> [Problem statement]:
Produce an exact copy of the data below.

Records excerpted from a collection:
[Start of Attachment]

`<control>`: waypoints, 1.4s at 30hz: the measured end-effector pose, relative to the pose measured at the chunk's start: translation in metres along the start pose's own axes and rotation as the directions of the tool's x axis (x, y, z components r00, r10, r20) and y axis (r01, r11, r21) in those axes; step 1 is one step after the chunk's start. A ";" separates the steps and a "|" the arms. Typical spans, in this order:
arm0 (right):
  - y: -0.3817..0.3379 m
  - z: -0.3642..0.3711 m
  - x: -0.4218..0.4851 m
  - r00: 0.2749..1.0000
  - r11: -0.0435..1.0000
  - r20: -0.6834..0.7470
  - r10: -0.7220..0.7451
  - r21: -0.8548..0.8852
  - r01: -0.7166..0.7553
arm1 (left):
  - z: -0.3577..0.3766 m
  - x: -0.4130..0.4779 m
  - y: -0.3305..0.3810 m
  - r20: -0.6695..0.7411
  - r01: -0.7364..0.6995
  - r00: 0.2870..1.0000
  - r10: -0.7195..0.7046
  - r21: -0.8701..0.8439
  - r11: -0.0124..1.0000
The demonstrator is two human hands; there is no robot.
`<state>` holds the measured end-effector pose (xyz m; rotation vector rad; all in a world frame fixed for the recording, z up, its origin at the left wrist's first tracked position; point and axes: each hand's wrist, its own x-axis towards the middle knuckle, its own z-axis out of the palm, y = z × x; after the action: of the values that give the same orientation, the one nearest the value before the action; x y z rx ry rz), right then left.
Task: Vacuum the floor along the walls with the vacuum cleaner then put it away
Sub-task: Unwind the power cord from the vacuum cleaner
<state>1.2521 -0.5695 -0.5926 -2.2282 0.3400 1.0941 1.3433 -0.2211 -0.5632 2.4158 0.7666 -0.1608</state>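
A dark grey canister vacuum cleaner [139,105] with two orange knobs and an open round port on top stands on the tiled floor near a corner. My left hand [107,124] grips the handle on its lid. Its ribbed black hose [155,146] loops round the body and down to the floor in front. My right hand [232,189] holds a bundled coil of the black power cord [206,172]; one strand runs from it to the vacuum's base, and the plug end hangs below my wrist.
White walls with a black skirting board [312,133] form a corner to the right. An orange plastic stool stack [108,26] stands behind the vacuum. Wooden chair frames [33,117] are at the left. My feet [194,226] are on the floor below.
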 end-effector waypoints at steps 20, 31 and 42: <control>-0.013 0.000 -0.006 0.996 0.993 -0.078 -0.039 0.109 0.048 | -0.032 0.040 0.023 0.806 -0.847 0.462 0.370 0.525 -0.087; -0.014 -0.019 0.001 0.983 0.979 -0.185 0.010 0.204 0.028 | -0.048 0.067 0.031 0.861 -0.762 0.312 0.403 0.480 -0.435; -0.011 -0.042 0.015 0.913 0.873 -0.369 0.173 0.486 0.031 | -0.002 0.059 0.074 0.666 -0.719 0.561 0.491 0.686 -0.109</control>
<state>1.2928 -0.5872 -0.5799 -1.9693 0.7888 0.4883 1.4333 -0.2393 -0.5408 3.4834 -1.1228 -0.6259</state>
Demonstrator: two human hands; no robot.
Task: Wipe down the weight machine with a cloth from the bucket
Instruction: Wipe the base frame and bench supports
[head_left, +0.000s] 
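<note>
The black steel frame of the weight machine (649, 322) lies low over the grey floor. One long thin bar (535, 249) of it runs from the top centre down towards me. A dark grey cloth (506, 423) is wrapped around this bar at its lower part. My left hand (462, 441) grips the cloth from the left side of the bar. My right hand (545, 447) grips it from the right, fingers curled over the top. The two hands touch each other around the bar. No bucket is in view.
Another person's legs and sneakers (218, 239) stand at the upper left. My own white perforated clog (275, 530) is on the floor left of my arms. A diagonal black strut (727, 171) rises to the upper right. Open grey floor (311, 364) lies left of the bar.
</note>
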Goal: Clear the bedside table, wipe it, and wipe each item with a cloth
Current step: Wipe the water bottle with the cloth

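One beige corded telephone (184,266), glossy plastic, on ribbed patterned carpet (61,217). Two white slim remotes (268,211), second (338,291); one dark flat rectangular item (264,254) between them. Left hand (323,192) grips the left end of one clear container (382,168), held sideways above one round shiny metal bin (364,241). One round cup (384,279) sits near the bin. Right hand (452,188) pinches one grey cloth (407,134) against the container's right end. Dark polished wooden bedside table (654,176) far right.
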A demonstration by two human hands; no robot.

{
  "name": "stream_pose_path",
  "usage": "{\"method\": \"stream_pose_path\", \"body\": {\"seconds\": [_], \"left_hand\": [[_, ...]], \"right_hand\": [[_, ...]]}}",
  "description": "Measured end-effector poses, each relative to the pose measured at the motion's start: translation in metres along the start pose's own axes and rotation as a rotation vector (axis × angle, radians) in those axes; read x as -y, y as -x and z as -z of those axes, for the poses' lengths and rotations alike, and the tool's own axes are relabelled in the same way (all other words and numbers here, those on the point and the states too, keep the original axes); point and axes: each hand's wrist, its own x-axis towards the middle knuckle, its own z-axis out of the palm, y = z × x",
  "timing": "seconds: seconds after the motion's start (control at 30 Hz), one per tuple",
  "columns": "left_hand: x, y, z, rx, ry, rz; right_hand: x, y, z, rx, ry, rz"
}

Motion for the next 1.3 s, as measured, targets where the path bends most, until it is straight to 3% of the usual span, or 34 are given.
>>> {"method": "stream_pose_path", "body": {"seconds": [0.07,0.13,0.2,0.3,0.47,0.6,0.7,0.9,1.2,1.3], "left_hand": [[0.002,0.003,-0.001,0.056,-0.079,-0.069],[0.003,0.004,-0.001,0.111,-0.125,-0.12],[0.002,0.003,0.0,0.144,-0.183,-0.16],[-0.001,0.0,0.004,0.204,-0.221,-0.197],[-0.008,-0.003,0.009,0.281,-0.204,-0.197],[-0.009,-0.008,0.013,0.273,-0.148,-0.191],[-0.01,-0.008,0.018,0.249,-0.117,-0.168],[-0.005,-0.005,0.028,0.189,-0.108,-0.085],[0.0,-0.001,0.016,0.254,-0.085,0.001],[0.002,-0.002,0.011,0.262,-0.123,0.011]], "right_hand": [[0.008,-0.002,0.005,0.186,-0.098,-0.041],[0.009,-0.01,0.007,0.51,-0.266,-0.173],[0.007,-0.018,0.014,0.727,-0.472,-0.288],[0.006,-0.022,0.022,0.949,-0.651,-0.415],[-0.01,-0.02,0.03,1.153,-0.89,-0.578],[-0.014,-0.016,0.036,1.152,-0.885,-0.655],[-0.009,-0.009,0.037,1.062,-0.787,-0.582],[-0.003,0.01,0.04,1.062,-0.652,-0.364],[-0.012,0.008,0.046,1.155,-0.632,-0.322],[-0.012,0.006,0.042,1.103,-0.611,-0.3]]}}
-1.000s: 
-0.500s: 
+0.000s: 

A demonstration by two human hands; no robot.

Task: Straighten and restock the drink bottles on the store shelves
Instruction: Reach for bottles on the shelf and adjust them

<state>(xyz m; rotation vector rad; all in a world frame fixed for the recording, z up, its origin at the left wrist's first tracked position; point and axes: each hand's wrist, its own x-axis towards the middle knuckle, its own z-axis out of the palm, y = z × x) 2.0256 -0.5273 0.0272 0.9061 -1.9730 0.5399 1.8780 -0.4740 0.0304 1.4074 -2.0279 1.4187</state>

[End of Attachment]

> [Response]:
`<control>`: waypoints, 1.4s at 30hz: the measured end-effector pose, relative to the pose measured at the chunk's start: translation in metres along the start pose's own axes and rotation as the directions of the tool's x axis (x, y, z components r00, r10, r20) and y axis (r01, r11, r21) in those axes; step 1 is one step after the chunk's start. A ";" separates the steps and a "|" the arms. Typical spans, in this order:
arm0 (right):
  - y: -0.3817..0.3379 m
  - z: -0.3642..0.3711 m
  - x: -0.4218..0.4851 m
  - r00: 0.2749..1.0000
  - r11: -0.0435..1.0000
  - r20: -0.6834..0.7470
  - r10: -0.7220..0.7451
  - r21: -0.8548..0.8852
  - r01: -0.7166..0.7553
arm1 (left):
  - z: -0.3577..0.3766 m
  - x: -0.4130..0.4779 m
  - y: -0.3305..0.3810 m
  - r20: -0.6695..0.7411
  - r01: -0.7364..0.6995
  - r00: 0.2870..1.0000
  - r10: -0.7195..0.7046
  - r21: -0.8701..0.8439
  - r11: -0.0124..1.0000
The demonstrator is two human hands; there is no robot.
`<state>` holds the measured end-effector pose (xyz m; rotation vector rad; all in a world frame fixed for the recording, z up, its origin at the left wrist's first tracked position; point and axes: each hand's wrist, its own x-axis towards the middle knuckle, its own z-axis out of the palm, y = z × x; after the action: of the values that give the same orientation, the one nearest the value before the action; x y z rx ry rz), right then left.
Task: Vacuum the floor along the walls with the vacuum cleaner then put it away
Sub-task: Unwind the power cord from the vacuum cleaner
<state>1.2521 -0.5695 -0.5926 -2.2282 0.3400 1.0941 1.3433 -0.2211 -0.5632 2.4158 0.7666 -0.1608</state>
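A dark grey canister vacuum cleaner [139,105] with two orange knobs and an open round port on top stands on the tiled floor near a corner. My left hand [107,124] grips the handle on its lid. Its ribbed black hose [155,146] loops round the body and down to the floor in front. My right hand [232,189] holds a bundled coil of the black power cord [206,172]; one strand runs from it to the vacuum's base, and the plug end hangs below my wrist.
White walls with a black skirting board [312,133] form a corner to the right. An orange plastic stool stack [108,26] stands behind the vacuum. Wooden chair frames [33,117] are at the left. My feet [194,226] are on the floor below.
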 end-effector waypoints at steps 20, 31 and 42: <control>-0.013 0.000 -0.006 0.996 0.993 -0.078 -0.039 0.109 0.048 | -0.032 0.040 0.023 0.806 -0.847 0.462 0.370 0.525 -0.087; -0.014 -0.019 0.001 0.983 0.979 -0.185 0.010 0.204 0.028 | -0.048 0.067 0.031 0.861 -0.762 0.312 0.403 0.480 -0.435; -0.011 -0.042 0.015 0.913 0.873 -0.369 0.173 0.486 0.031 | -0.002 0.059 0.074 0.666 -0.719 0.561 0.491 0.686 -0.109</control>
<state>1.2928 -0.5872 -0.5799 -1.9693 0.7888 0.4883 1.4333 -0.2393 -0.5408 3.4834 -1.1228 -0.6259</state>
Demonstrator: two human hands; no robot.
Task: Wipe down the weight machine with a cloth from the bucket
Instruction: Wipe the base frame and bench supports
[head_left, +0.000s] 
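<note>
The black steel frame of the weight machine (649, 322) lies low over the grey floor. One long thin bar (535, 249) of it runs from the top centre down towards me. A dark grey cloth (506, 423) is wrapped around this bar at its lower part. My left hand (462, 441) grips the cloth from the left side of the bar. My right hand (545, 447) grips it from the right, fingers curled over the top. The two hands touch each other around the bar. No bucket is in view.
Another person's legs and sneakers (218, 239) stand at the upper left. My own white perforated clog (275, 530) is on the floor left of my arms. A diagonal black strut (727, 171) rises to the upper right. Open grey floor (311, 364) lies left of the bar.
</note>
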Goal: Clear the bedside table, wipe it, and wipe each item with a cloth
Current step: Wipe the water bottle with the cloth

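One beige corded telephone (184,266), glossy plastic, on ribbed patterned carpet (61,217). Two white slim remotes (268,211), second (338,291); one dark flat rectangular item (264,254) between them. Left hand (323,192) grips the left end of one clear container (382,168), held sideways above one round shiny metal bin (364,241). One round cup (384,279) sits near the bin. Right hand (452,188) pinches one grey cloth (407,134) against the container's right end. Dark polished wooden bedside table (654,176) far right.
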A demonstration by two human hands; no robot.

{
  "name": "stream_pose_path",
  "usage": "{\"method\": \"stream_pose_path\", \"body\": {\"seconds\": [_], \"left_hand\": [[_, ...]], \"right_hand\": [[_, ...]]}}",
  "description": "Measured end-effector poses, each relative to the pose measured at the motion's start: translation in metres along the start pose's own axes and rotation as a rotation vector (axis × angle, radians) in those axes; read x as -y, y as -x and z as -z of those axes, for the poses' lengths and rotations alike, and the tool's own axes are relabelled in the same way (all other words and numbers here, those on the point and the states too, keep the original axes); point and axes: each hand's wrist, its own x-axis towards the middle knuckle, its own z-axis out of the palm, y = z × x",
  "timing": "seconds: seconds after the motion's start (control at 30 Hz), one per tuple",
  "columns": "left_hand: x, y, z, rx, ry, rz; right_hand: x, y, z, rx, ry, rz"
}

Motion for the next 1.3 s, as measured, targets where the path bends most, until it is straight to 3% of the usual span, or 34 are given.
>>> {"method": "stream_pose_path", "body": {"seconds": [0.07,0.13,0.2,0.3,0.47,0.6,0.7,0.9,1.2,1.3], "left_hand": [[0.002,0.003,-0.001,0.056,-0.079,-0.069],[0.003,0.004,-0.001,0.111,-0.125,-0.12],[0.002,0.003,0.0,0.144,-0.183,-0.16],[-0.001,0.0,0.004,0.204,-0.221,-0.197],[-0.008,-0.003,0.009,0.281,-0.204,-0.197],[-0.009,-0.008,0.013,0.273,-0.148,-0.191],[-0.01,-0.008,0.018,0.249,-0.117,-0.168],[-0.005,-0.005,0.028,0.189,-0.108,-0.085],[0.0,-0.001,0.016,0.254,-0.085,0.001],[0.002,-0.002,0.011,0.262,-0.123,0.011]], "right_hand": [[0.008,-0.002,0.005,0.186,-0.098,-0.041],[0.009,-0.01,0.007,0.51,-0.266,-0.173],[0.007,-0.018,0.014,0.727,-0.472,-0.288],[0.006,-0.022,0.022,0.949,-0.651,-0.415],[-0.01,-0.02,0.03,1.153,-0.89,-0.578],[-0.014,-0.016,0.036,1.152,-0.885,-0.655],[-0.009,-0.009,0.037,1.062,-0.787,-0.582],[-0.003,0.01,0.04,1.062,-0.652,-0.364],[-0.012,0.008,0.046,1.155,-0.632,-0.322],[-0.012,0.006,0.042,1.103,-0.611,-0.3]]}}
-1.000s: 
-0.500s: 
+0.000s: 

A demonstration by two human hands; no robot.

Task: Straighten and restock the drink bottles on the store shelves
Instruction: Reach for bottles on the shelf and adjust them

<state>(xyz m; rotation vector rad; all in a world frame fixed for the recording, z up, its origin at the left wrist's first tracked position; point and axes: each hand's wrist, its own x-axis towards the middle knuckle, its own z-axis out of the palm, y = z × x) 2.0256 -0.5273 0.0272 0.9061 -1.9730 0.5399 1.8780 -0.4740 0.0304 1.4074 -2.0279 1.4187</state>

What the exercise required has been answered in full.